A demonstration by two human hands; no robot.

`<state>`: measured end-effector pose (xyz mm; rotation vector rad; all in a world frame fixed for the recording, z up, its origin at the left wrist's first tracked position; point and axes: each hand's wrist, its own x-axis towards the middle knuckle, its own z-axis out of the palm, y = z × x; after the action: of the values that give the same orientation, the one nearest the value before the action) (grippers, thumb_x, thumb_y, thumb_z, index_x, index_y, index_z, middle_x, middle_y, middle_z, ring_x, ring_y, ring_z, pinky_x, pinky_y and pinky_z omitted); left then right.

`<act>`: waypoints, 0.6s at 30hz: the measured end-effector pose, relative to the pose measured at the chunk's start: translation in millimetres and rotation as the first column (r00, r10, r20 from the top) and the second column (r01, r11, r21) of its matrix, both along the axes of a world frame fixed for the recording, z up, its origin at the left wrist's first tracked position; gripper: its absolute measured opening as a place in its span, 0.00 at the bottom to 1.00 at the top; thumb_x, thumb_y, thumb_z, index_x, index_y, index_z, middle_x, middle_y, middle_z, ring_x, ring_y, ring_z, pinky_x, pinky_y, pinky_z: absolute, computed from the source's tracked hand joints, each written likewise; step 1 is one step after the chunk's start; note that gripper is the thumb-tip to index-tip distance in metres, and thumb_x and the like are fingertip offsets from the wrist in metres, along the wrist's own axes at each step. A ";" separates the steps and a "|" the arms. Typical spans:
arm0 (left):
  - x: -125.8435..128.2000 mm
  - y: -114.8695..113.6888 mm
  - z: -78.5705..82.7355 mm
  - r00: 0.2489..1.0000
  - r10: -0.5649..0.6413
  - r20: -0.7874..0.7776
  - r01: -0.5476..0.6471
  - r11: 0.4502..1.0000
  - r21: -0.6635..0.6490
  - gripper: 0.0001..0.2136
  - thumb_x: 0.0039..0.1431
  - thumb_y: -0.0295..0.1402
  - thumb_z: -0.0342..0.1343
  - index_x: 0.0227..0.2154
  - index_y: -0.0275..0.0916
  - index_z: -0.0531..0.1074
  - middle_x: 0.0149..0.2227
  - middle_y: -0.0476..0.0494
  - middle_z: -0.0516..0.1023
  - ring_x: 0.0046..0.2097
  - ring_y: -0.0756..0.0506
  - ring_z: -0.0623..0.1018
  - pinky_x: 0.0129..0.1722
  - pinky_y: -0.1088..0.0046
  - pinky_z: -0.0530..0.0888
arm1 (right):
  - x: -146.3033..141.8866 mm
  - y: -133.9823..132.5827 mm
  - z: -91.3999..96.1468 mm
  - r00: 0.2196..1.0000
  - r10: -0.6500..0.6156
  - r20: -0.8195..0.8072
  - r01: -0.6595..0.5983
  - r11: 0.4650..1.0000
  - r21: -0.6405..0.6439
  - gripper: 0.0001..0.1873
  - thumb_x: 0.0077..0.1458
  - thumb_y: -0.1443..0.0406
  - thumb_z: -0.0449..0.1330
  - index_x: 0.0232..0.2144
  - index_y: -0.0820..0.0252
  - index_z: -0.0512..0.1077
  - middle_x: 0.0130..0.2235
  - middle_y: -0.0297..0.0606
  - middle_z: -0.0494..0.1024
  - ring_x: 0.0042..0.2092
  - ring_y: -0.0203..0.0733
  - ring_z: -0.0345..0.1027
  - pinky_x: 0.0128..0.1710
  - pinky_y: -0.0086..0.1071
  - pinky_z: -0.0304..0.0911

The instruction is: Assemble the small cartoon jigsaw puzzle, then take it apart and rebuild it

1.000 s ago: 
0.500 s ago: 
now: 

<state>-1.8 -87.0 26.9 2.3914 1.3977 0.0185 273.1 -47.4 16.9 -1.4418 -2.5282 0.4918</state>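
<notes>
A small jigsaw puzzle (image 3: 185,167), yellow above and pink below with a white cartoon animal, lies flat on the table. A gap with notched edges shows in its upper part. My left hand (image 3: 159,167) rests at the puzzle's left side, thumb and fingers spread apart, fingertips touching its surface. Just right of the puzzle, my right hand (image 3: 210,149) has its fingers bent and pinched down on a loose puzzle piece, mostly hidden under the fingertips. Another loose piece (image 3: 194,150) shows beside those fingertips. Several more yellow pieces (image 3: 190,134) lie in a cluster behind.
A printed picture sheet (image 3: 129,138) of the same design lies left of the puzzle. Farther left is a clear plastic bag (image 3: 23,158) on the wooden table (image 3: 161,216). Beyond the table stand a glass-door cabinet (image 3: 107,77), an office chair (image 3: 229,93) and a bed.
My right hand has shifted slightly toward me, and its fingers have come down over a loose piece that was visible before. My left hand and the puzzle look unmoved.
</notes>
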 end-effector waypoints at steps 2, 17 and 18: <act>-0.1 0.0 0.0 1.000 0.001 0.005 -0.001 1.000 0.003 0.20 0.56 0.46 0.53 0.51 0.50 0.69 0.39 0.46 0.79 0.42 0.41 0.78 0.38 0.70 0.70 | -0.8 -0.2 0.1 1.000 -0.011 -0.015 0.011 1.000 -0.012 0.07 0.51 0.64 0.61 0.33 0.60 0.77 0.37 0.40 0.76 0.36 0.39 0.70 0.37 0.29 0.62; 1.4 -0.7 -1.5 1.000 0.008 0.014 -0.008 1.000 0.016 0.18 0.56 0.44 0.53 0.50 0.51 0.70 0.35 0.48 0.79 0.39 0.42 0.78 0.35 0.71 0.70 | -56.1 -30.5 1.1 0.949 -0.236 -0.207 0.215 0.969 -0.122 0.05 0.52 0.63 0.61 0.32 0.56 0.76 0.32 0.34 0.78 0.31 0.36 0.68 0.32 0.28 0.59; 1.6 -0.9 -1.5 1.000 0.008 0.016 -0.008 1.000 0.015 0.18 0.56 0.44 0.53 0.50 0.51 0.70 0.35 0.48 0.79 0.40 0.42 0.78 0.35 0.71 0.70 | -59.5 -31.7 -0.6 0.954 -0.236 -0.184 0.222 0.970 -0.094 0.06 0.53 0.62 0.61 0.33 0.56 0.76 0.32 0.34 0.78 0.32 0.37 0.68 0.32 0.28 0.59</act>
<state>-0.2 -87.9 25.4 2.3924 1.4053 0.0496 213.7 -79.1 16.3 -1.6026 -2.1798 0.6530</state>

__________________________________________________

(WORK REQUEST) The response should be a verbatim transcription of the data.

(ANSWER TO THIS EXERCISE)
A demonstration by two human hands; no robot.

`<state>`: measured end-effector pose (xyz mm; rotation vector rad; all in a world frame fixed for the recording, z up, its origin at the left wrist's first tracked position; point and axes: each hand's wrist, its own x-axis towards the middle knuckle, its own z-axis out of the palm, y = z × x; after the action: of the values that give the same orientation, the one nearest the value before the action) (grippers, thumb_x, thumb_y, thumb_z, index_x, index_y, index_z, middle_x, middle_y, middle_z, ring_x, ring_y, ring_z, pinky_x, pinky_y and pinky_z omitted); left then right.

`<act>`: waypoints, 0.6s at 30hz: the measured end-effector pose, relative to the pose measured at the chunk's start: translation in millimetres and rotation as the first column (r00, r10, r20 from the top) and the second column (r01, r11, r21) of its matrix, both along the axes of a world frame fixed for the recording, z up, its origin at the left wrist's first tracked position; gripper: its absolute measured opening as a place in its span, 0.00 at the bottom to 1.00 at the top; thumb_x, thumb_y, thumb_z, index_x, index_y, index_z, middle_x, middle_y, middle_z, ring_x, ring_y, ring_z, pinky_x, pinky_y, pinky_z: absolute, computed from the source's tracked hand joints, each written likewise; step 1 is one step after the chunk's start; note that gripper is the thumb-tip to index-tip distance in metres, and thumb_x and the like are fingertip offsets from the wrist in metres, along the wrist's own axes at each step. A ";" separates the steps and a "|" the arms. Typical spans:
arm0 (left):
  - x: -125.8435..128.2000 mm
  - y: -114.8695..113.6888 mm
  - z: -78.5705..82.7355 mm
  - r00: 0.2489..1.0000
  - r10: -0.5649..0.6413
  - r20: -0.7874..0.7776
  - r01: -0.5476..0.6471
  - r11: 0.4502..1.0000
  - r21: -0.6635..0.6490
  - gripper: 0.0001..0.2136
  - thumb_x: 0.0039..0.1431
  - thumb_y: -0.0295..0.1402
  - thumb_z: -0.0342..0.1343
  - index_x: 0.0227..0.2154
  - index_y: -0.0275..0.0916
  - index_z: -0.0531..0.1074
  - middle_x: 0.0149..0.2227
  - middle_y: -0.0476..0.0494
  - middle_z: -0.0516..0.1023
  - ring_x: 0.0046..0.2097
  - ring_y: -0.0756..0.0506
  - ring_z: -0.0623..0.1018
  - pinky_x: 0.0129..0.1722
  - pinky_y: -0.1088..0.0046
  - pinky_z: -0.0530..0.0888
arm1 (right):
  - x: -146.3033..141.8866 mm
  - y: -133.9823..132.5827 mm
  - z: -91.3999..96.1468 mm
  - r00: 0.2196..1.0000
  - r10: -0.6500..0.6156
  - r20: -0.8195..0.8072
  - r01: -0.6595..0.5983
  - r11: 0.4650..1.0000
  - r21: -0.6405..0.6439
  - gripper: 0.0001..0.1873
  - thumb_x: 0.0077..0.1458
  - thumb_y: -0.1443..0.0406
  - thumb_z: -0.0449..0.1330
  - index_x: 0.0232..0.2144
  - index_y: -0.0820..0.0252
  - index_z: -0.0512..0.1077
  - middle_x: 0.0130..0.2235
  - middle_y: -0.0297..0.0606
  - middle_z: -0.0494..0.1024
  - ring_x: 0.0042..0.2092
  - ring_y: -0.0203..0.0733
  - ring_z: -0.0345..0.1027
  - pinky_x: 0.0128..0.1710
  - pinky_y: -0.0086..0.1071
  - pinky_z: -0.0304..0.0911

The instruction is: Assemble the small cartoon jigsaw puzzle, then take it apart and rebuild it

1.000 s ago: 
0.500 s ago: 
now: 

<state>-1.8 -87.0 26.9 2.3914 1.3977 0.0185 273.1 -47.4 16.9 -1.4418 -2.5282 0.4918</state>
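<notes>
A small jigsaw puzzle (image 3: 185,167), yellow above and pink below with a white cartoon animal, lies flat on the table. A gap with notched edges shows in its upper part. My left hand (image 3: 159,167) rests at the puzzle's left side, thumb and fingers spread apart, fingertips touching its surface. Just right of the puzzle, my right hand (image 3: 210,149) has its fingers bent and pinched down on a loose puzzle piece, mostly hidden under the fingertips. Another loose piece (image 3: 194,150) shows beside those fingertips. Several more yellow pieces (image 3: 190,134) lie in a cluster behind.
A printed picture sheet (image 3: 129,138) of the same design lies left of the puzzle. Farther left is a clear plastic bag (image 3: 23,158) on the wooden table (image 3: 161,216). Beyond the table stand a glass-door cabinet (image 3: 107,77), an office chair (image 3: 229,93) and a bed.
My right hand has shifted slightly toward me, and its fingers have come down over a loose piece that was visible before. My left hand and the puzzle look unmoved.
</notes>
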 end-effector waypoints at steps 2, 17 and 18: <act>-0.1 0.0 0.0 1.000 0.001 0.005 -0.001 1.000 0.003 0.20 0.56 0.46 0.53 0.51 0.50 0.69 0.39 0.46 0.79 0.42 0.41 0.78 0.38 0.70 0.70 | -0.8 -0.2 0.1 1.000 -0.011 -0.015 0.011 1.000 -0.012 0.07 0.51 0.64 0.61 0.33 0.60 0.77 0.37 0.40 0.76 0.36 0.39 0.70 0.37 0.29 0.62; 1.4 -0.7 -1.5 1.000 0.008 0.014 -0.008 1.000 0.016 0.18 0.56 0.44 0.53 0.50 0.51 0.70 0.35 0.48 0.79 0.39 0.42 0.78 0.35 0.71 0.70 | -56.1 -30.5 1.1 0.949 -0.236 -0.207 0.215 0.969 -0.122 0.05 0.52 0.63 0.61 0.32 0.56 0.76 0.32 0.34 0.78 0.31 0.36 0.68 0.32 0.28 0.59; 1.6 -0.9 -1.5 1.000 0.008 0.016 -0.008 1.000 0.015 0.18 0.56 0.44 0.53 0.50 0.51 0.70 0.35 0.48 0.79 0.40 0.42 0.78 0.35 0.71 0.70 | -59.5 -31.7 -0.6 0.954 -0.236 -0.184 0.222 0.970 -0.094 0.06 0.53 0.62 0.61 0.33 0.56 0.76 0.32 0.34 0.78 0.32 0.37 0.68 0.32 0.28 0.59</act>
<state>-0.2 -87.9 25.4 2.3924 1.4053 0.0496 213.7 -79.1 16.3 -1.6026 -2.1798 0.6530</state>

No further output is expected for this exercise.